■ **WHAT IS REQUIRED**
A complete and exact copy of the data below is required.
=-=-=
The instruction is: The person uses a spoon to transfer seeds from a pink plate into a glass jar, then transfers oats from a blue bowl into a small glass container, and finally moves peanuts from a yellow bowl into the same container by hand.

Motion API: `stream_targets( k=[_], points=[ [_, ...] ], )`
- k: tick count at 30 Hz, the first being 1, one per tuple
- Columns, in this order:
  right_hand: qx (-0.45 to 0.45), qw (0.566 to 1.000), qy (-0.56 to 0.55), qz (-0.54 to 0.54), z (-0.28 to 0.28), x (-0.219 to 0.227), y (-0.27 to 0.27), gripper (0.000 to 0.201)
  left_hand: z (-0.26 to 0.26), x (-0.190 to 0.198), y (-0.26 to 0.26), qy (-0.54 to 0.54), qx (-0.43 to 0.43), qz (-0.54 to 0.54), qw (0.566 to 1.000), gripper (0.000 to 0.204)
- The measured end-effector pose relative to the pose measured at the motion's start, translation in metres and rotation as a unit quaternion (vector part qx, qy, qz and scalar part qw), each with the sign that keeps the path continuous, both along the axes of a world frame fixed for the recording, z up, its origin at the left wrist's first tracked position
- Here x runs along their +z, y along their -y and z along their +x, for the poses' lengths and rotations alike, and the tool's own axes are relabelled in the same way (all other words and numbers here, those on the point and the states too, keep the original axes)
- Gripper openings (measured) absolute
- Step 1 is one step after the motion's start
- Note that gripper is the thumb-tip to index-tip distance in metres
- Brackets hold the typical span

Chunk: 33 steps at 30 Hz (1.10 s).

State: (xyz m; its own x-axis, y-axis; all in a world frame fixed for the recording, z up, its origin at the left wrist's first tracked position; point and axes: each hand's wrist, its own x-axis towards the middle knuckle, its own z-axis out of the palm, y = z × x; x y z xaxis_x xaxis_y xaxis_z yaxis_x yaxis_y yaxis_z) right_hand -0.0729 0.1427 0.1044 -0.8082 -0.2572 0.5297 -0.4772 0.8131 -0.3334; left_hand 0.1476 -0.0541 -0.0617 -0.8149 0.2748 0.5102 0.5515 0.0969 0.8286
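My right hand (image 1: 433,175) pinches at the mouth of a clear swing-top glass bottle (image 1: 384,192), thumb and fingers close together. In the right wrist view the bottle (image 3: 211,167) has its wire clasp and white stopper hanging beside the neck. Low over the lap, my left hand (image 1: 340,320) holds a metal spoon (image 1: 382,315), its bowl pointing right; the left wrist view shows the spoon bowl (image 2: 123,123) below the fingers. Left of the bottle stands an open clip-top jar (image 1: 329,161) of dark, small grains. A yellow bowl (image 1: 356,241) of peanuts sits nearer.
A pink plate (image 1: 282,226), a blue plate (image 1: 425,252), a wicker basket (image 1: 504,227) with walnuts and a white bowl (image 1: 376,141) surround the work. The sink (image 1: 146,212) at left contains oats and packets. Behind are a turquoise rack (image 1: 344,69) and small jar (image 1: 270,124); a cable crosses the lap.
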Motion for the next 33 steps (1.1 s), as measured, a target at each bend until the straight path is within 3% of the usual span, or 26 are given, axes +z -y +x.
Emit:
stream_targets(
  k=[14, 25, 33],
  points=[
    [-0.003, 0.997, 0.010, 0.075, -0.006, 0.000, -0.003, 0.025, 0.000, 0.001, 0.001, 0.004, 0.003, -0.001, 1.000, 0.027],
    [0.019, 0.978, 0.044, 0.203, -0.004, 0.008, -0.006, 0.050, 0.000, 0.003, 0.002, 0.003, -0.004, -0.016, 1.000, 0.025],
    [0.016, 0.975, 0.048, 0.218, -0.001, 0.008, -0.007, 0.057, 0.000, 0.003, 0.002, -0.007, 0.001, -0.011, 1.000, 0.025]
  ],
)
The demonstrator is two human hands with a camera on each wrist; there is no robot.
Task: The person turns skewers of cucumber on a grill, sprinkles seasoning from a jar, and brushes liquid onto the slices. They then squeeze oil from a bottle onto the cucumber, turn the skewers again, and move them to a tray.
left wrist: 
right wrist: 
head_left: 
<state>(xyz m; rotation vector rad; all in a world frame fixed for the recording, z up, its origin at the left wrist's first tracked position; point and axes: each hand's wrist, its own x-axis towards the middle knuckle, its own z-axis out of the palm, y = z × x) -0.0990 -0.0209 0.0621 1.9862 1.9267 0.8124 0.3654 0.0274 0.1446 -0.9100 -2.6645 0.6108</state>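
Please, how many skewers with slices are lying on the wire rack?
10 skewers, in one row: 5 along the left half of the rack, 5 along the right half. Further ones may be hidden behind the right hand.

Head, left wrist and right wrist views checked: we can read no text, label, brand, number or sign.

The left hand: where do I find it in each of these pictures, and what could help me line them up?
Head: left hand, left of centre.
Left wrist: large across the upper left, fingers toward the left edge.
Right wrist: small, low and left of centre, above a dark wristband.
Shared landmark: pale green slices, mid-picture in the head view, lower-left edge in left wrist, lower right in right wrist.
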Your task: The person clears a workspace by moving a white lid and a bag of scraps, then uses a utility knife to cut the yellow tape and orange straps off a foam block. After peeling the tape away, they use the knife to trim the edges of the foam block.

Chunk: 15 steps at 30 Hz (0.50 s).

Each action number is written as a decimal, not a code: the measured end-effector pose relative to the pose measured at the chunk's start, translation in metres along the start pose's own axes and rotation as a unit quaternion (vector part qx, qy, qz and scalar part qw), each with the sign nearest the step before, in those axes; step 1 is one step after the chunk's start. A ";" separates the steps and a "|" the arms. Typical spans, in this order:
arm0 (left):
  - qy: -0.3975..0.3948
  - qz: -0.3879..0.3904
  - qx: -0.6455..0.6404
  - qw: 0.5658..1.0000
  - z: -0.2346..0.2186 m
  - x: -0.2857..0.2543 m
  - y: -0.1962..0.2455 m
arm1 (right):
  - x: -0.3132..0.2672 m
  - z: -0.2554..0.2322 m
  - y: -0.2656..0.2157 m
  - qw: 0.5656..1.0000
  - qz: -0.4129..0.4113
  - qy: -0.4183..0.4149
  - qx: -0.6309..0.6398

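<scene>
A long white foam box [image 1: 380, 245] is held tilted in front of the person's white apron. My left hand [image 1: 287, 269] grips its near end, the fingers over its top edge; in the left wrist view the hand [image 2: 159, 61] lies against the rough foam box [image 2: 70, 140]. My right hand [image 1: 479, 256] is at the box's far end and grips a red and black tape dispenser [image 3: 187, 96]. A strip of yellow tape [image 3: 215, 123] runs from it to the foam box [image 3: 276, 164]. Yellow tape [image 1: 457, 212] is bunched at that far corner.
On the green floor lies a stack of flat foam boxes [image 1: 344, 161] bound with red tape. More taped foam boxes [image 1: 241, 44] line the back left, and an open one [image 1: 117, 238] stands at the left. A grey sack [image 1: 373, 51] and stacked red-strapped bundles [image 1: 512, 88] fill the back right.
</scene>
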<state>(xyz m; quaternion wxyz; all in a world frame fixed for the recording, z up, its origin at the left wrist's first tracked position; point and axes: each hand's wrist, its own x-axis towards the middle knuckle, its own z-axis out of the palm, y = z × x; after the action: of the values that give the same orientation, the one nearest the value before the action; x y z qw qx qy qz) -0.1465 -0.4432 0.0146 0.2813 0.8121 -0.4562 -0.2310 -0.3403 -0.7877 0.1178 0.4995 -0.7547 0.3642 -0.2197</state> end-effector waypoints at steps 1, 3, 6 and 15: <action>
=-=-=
■ **RESULT BELOW**
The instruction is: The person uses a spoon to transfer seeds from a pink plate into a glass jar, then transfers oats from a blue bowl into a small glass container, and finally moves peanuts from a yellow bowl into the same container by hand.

Motion API: `stream_targets( k=[_], points=[ [_, ...] ], )`
- k: tick count at 30 Hz, the first being 1, one per tuple
- Columns, in this order:
  right_hand: qx (-0.45 to 0.45), qw (0.566 to 1.000), qy (-0.56 to 0.55), qz (-0.54 to 0.54), z (-0.28 to 0.28), x (-0.219 to 0.227), y (-0.27 to 0.27), gripper (0.000 to 0.201)
  left_hand: z (-0.26 to 0.26), x (-0.190 to 0.198), y (-0.26 to 0.26), qy (-0.54 to 0.54), qx (-0.43 to 0.43), qz (-0.54 to 0.54), qw (0.566 to 1.000), gripper (0.000 to 0.204)
- The measured end-effector pose relative to the pose measured at the motion's start, translation in metres and rotation as a unit quaternion (vector part qx, qy, qz and scalar part qw), each with the sign that keeps the path continuous, both along the axes of a world frame fixed for the recording, z up, its origin at the left wrist's first tracked position
- Here x runs along their +z, y along their -y and z along their +x, for the poses' lengths and rotations alike, and the tool's own axes are relabelled in the same way (all other words and numbers here, those on the point and the states too, keep the original axes)
- Gripper openings (measured) absolute
- Step 1 is one step after the motion's start
- Note that gripper is the thumb-tip to index-tip distance in metres
- Brackets hold the typical span

Chunk: 33 steps at 30 Hz (1.10 s).

State: (xyz m; its own x-axis, y-axis; all in a world frame fixed for the recording, z up, its origin at the left wrist's first tracked position; point and axes: each hand's wrist, its own x-axis towards the middle knuckle, its own z-axis out of the palm, y = z × x; x y z xaxis_x xaxis_y xaxis_z yaxis_x yaxis_y yaxis_z) right_hand -0.0729 0.1427 0.1044 -0.8082 -0.2572 0.5297 -0.4772 0.8131 -0.3334; left_hand 0.1476 -0.0541 -0.0617 -0.8149 0.2748 0.5102 0.5515 0.0969 0.8286
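My right hand (image 1: 433,175) pinches at the mouth of a clear swing-top glass bottle (image 1: 384,192), thumb and fingers close together. In the right wrist view the bottle (image 3: 211,167) has its wire clasp and white stopper hanging beside the neck. Low over the lap, my left hand (image 1: 340,320) holds a metal spoon (image 1: 382,315), its bowl pointing right; the left wrist view shows the spoon bowl (image 2: 123,123) below the fingers. Left of the bottle stands an open clip-top jar (image 1: 329,161) of dark, small grains. A yellow bowl (image 1: 356,241) of peanuts sits nearer.
A pink plate (image 1: 282,226), a blue plate (image 1: 425,252), a wicker basket (image 1: 504,227) with walnuts and a white bowl (image 1: 376,141) surround the work. The sink (image 1: 146,212) at left contains oats and packets. Behind are a turquoise rack (image 1: 344,69) and small jar (image 1: 270,124); a cable crosses the lap.
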Motion for the next 33 steps (1.1 s), as measured, a target at each bend until the straight path is within 3% of the usual span, or 26 are given, axes +z -y +x.
Emit:
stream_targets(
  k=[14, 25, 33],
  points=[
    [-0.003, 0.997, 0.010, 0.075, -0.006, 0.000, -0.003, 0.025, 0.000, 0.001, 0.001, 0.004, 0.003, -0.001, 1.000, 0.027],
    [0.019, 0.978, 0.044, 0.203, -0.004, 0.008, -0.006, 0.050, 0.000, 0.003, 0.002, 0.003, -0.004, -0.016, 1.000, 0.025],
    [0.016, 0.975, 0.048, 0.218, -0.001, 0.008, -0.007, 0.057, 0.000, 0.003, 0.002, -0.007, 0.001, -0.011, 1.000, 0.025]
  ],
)
The demonstrator is two human hands with a camera on each wrist; there is no robot.
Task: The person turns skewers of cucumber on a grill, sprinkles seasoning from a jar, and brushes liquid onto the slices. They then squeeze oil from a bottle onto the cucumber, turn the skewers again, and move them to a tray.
left wrist: 
right wrist: 
head_left: 
<state>(xyz m; rotation vector rad; all in a world frame fixed for the recording, z up, its origin at the left wrist's first tracked position; point and axes: each hand's wrist, its own x-axis towards the middle knuckle, its own z-axis out of the palm, y = z × x) -0.0990 -0.0209 0.0621 1.9862 1.9267 0.8124 0.3654 0.0274 0.1446 -0.9100 -2.6645 0.6108</state>
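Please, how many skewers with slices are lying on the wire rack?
10 skewers, in one row: 5 along the left half of the rack, 5 along the right half. Further ones may be hidden behind the right hand.

Head, left wrist and right wrist views checked: we can read no text, label, brand, number or sign.

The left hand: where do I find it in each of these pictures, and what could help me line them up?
Head: left hand, left of centre.
Left wrist: large across the upper left, fingers toward the left edge.
Right wrist: small, low and left of centre, above a dark wristband.
Shared landmark: pale green slices, mid-picture in the head view, lower-left edge in left wrist, lower right in right wrist.
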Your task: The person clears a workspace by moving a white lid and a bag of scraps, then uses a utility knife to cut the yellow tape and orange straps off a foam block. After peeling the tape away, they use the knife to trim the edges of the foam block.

Chunk: 15 steps at 30 Hz (0.50 s).

Each action number is written as a decimal, not a code: the measured end-effector pose relative to the pose measured at the chunk's start, translation in metres along the start pose's own axes and rotation as a unit quaternion (vector part qx, qy, qz and scalar part qw), each with the sign nearest the step before, in those axes; step 1 is one step after the chunk's start. A ";" separates the steps and a "|" the arms. Typical spans, in this order:
arm0 (left):
  - qy: -0.3975..0.3948
  - qz: -0.3879..0.3904
  - qx: -0.6455..0.6404
  - qw: 0.5658..1.0000
  - z: -0.2346..0.2186 m
  - x: -0.2857..0.2543 m
  - y: -0.1962..0.2455 m
arm1 (right):
  - x: -0.3132..0.2672 m
  - z: -0.2554..0.2322 m
  - y: -0.2656..0.2157 m
  - qw: 0.5656..1.0000
  - qz: -0.4129..0.4113
  - qy: -0.4183..0.4149
  - qx: -0.6309..0.6398

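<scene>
A long white foam box [image 1: 380, 245] is held tilted in front of the person's white apron. My left hand [image 1: 287, 269] grips its near end, the fingers over its top edge; in the left wrist view the hand [image 2: 159, 61] lies against the rough foam box [image 2: 70, 140]. My right hand [image 1: 479, 256] is at the box's far end and grips a red and black tape dispenser [image 3: 187, 96]. A strip of yellow tape [image 3: 215, 123] runs from it to the foam box [image 3: 276, 164]. Yellow tape [image 1: 457, 212] is bunched at that far corner.
On the green floor lies a stack of flat foam boxes [image 1: 344, 161] bound with red tape. More taped foam boxes [image 1: 241, 44] line the back left, and an open one [image 1: 117, 238] stands at the left. A grey sack [image 1: 373, 51] and stacked red-strapped bundles [image 1: 512, 88] fill the back right.
</scene>
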<state>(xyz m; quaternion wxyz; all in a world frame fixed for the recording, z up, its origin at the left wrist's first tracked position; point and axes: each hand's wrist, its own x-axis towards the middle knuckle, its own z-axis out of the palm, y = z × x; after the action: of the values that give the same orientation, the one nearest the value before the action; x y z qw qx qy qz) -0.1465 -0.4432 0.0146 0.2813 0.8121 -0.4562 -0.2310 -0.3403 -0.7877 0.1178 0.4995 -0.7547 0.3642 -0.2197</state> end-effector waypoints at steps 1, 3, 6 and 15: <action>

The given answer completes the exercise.